Ultrasonography, Doppler , Blood Flow Velocity , Humans , Male , Reference Values , Reproducibility of Results , Ultrasonography , Ultrasonography, Doppler/methods
BACKGROUND: Neonatal hypoxic ischaemic encephalopathy due to perinatal asphyxia, can result in severe neurodevelopmental disability or mortality. Hypothermia is at present the only proven neuroprotective intervention. During hypothermia, the neonate may need a variety of drugs with their specific pharmacokinetic profile. The aim of this paper is to determine the effect that hypothermia for neonates suffering from hypoxic ischaemic encephalopathy has on the pharmacokinetics and to what extent dosing regimens need adjustments.
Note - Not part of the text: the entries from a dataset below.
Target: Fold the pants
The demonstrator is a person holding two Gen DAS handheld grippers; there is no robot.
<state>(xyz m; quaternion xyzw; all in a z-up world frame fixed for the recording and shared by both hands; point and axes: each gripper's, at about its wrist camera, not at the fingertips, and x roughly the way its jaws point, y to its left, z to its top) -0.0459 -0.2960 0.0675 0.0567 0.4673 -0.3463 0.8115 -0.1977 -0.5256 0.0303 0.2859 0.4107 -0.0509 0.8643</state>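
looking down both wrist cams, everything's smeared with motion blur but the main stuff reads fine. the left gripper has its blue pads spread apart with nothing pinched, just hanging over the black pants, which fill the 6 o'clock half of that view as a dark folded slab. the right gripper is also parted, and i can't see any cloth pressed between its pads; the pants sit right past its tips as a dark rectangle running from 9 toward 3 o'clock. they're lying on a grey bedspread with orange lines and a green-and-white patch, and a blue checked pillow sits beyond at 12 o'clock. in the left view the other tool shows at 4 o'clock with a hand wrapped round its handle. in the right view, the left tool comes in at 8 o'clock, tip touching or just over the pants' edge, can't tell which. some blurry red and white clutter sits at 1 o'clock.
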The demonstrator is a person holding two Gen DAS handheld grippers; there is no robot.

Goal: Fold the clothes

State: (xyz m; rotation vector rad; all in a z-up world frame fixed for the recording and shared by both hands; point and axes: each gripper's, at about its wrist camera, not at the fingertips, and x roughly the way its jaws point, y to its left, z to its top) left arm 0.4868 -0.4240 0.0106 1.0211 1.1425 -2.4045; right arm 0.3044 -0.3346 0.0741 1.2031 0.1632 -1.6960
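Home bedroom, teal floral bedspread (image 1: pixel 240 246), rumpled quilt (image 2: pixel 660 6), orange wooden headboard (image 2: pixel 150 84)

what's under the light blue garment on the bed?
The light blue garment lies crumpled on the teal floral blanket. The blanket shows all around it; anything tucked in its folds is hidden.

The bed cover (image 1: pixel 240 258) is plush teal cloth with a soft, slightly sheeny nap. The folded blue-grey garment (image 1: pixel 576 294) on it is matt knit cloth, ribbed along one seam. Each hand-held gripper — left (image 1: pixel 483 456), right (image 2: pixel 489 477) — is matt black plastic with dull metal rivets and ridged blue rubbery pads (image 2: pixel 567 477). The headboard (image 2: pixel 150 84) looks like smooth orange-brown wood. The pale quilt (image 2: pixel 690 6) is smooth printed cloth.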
METHOD: A systematic search was performed on PubMed, Embase and Cochrane Library of literature (2000-2020) using a combination of the following search terms: therapeutic hypothermia, neonate, hypoxic ischemic encephalopathy and pharmacokinetics. Titles and abstracts were screened, and inclusion/exclusion criteria were applied. Finally, relevant full texts were read, and secondary inclusion was applied on the identified articles. RESULTS: A total of 380 articles were retrieved, and 34 articles included after application of inclusion/exclusion criteria and duplicate removal, two additional papers were included as suggested by the reviewers. Twelve out of 36 studies on 15 compounds demonstrated a significant decrease in clearance, be it that the extent differs between routes of elimination and compounds, most pronounced for renal elimination (phenobarbital no difference, midazolam metabolite -21%, lidocaine -24%; morphine -21% to -47%, gentamicin -25% to -35%, amikacin -40%) during hypothermia. The data as retrieved in literature were subsequent compared with the dosing regimen as stated in the Dutch paediatric formulary. CONCLUSION: Depending on the drug-specific disposition characteristics, therapeutic hypothermia in neonates with hypoxic ischaemic encephalopathy affects pharmacokinetics.